Американская воздушная база в Туле теперь стала значительно больше, улицы в поселке просторнее, по ним свободно гулял ветер, а окрестные холмы, напротив, приняли более жалкий вид. Солнце зашло, и в полдень в Туле царили сумерки. Огоньки такси и грузовиков и огни электростанции выглядели желтыми светлячками на синевато-сером фоне, который казался промозглым, холодным и очень унылым. Перед штабом стояла металлическая елка; огни на ней были торжественно зажжены в тот день, когда по календарю солнце окончательно скрылось. Через одинаковые промежутки времени из репродукторов, установленных на крыше часовни, неслись записанные на пленку мелодии гимнов, исполняемых колоколами деревенской церкви. Люди, закутанные в огромные парких,[7] брели по улицам, заходя то в одно, то в другое отапливаемое помещение.

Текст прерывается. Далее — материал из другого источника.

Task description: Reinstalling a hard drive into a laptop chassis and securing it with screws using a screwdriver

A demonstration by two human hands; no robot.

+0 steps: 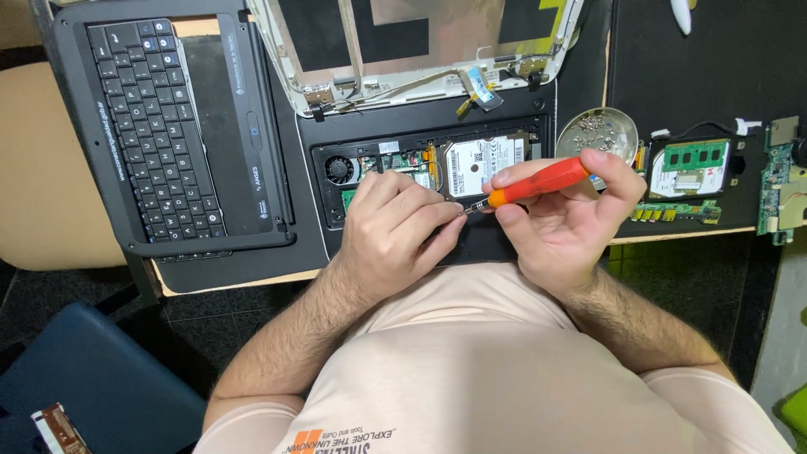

Снегоочистительная машина проползла мимо автомобилей, опутанных электрическими проводами, по которым поступает ток для подогрева двигателей. Каждое здание соединялось с соседним кабелями высоковольтного напряжения и спасательными тросами, под которыми стремглав пробегали полярные лисицы. Вся база грохотала, из вентиляционных отверстий и дымовых труб пар поднимался вверх или уносился ветром вдаль. Однако, войдя в переднюю офицерского клуба, сняв тяжелую парку с меховым капюшоном, можно почувствовать себя, как в фешенебельном клубе где-нибудь в Америке. Там, в тонко благоухающей атмосфере, сидели за стойкой эллиптической формы молодые офицеры, попивая перед обедом аперитив, или же они собирались группами в четыре-пять человек за столиками и, закусив крабами и салатом, смотрели, как девицы танцуют «гоу-гоу».